■ **Task brief**:
Out of the entries that follow, copy each line containing "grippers".
═════ Records provided
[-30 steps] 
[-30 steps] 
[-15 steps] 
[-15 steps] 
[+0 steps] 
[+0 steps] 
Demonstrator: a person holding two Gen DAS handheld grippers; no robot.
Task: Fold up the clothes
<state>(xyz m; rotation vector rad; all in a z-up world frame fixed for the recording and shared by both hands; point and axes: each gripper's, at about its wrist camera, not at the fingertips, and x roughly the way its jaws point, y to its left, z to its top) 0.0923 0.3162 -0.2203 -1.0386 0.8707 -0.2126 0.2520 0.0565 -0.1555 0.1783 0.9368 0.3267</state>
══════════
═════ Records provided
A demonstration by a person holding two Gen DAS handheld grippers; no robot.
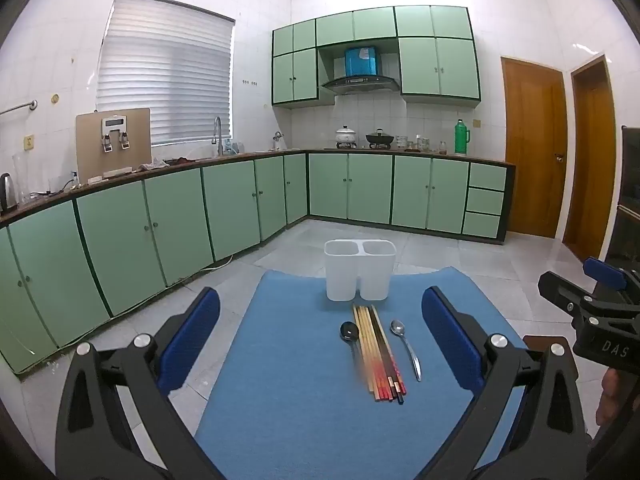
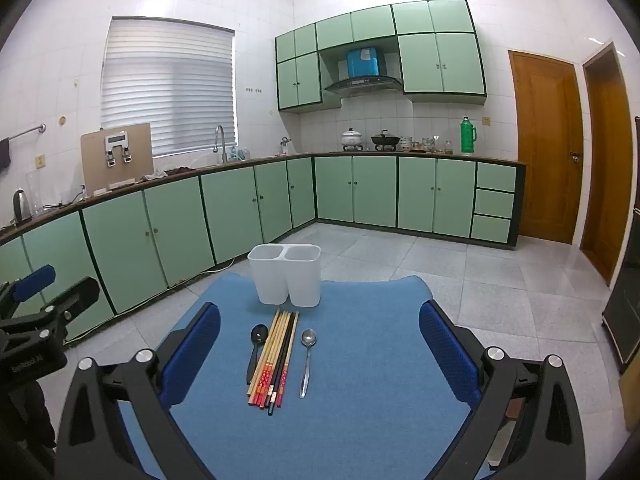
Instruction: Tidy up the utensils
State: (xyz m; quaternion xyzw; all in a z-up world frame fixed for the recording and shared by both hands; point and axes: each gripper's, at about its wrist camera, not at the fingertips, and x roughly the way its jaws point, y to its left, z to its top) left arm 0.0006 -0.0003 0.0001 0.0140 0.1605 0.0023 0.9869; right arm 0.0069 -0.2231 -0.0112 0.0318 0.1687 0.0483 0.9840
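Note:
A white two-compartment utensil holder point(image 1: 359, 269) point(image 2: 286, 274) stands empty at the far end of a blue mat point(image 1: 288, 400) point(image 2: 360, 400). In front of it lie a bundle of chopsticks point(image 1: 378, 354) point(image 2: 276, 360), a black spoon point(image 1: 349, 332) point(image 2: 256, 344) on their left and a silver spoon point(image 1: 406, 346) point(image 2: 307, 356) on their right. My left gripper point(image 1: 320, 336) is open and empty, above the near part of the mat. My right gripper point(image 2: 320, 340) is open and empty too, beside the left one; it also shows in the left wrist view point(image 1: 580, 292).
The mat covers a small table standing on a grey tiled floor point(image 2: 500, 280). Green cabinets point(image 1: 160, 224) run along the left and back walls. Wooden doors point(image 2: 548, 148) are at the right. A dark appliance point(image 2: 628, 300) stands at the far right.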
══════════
■ **Output**:
Demonstrator: a person holding two Gen DAS handheld grippers; no robot.
A demonstration by a person holding two Gen DAS handheld grippers; no robot.

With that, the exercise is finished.